For Hicksflicks.com, Feb. 7, 2014

Robert Redford is 77.

He's arrived at an age when movie actors, even those who've played dashing leading roles in their youth, are often consigned to playing grandfathers who send their progeny off on those adventures.

But here he is in "All Is Lost" (PG-13) giving an Oscar-worthy (but not Oscar-nominated) and very physical performance as a yachtsman lost at sea.

It's a largely silent performance that requires a great deal of the film's star — but it also requires a director of vision and patience, along with talented editors, to keep the audience from getting antsy during what is in essence a one-hour-46-minute one-man show. And writer-director J.C. Chandor was just the guy to pull it off.

This is a remarkable film and if you missed its theatrical run be sure to catch it on Pay-Per-View or Video On Demand right now, or on DVD or Blu-ray or digital beginning Tuesday (Feb. 11).

During the run-up to Academy Award nominations, everyone was predicting that Redford would not only be nominated but that he was a front-runner to win the best-actor Oscar. It was a great surprise that he wasn't even nominated.

Never mind who the five actors are that received nominations; doesn't matter. One of them should not be there. Redford was robbed.

As a director, Redford won an Oscar his first time out, for "Ordinary People" (1980). But as an actor, he's been nominated only once, for "The Sting" (1973). A great movie. He deserved that nomination.

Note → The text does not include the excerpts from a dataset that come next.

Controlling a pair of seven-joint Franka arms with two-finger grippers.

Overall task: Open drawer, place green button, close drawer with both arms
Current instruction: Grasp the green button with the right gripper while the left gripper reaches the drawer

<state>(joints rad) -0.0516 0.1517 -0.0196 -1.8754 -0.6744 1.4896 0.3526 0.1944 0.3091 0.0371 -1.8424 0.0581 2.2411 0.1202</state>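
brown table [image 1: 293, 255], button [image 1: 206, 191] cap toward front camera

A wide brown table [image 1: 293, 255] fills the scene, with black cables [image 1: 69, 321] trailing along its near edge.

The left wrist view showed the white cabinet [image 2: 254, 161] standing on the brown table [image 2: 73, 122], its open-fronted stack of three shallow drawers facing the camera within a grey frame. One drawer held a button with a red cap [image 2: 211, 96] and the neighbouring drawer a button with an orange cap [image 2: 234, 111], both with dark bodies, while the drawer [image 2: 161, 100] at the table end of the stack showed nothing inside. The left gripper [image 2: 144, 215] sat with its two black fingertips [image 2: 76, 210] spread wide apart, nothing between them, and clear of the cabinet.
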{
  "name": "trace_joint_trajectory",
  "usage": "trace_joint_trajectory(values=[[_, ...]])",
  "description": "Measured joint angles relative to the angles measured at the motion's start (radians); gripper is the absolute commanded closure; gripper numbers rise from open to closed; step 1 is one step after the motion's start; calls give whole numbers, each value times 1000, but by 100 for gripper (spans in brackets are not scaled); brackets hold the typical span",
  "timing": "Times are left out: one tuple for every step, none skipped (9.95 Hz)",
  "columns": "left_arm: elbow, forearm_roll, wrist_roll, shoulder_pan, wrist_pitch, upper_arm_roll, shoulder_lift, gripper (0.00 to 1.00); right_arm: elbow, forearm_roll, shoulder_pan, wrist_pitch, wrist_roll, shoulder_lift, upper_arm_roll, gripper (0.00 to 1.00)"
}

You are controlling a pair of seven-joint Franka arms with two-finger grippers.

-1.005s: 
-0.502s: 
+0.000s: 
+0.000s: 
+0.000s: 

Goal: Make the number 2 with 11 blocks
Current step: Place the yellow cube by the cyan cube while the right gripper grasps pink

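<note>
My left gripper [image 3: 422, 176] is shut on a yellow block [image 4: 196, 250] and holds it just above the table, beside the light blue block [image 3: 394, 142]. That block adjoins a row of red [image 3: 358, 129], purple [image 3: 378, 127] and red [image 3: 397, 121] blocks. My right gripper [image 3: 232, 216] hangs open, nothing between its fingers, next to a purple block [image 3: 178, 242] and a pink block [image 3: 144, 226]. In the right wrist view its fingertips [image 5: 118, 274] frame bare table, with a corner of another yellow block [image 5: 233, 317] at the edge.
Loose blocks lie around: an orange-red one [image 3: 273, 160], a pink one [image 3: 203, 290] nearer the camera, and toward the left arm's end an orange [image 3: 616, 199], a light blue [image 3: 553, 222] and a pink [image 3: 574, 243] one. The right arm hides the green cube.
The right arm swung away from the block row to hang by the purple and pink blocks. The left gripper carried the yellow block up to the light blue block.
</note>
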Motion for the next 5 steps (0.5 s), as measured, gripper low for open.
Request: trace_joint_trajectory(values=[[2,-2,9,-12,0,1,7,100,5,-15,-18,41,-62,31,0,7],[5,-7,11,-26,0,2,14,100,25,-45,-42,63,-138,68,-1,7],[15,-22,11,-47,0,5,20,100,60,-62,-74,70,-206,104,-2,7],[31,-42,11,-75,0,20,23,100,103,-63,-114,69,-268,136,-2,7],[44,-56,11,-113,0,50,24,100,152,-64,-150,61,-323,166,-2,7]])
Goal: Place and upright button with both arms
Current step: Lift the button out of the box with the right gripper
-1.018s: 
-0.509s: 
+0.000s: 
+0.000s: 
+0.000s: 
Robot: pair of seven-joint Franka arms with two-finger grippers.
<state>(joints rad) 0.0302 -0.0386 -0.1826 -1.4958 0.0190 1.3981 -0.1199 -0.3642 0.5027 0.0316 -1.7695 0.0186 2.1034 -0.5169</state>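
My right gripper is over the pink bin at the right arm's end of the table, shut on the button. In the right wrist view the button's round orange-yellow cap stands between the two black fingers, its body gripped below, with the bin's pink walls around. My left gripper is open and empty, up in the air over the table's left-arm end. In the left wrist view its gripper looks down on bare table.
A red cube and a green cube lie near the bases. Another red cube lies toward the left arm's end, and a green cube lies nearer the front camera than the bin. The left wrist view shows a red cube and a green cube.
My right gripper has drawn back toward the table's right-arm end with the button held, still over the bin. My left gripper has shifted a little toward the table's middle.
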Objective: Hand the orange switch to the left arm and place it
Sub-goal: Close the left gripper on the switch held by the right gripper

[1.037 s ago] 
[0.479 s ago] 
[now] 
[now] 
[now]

But he might have also deserved nominations for "Butch Cassidy and the Sundance Kid" 1969). Or "The Candidate" (1972). Or "All the President's Men" (1976). Or any number of other films in which he did sterling work.

Perhaps Redford makes it look too easy. He's relaxed in front of the camera, he knows how to use the subtlety of body language to convey emotion in a manner that works best on the big screen. And he's often been criticized for being too "pretty."

As an actor, Redford has long been underrated and underappreciated, and this snub just goes to show that some things never change.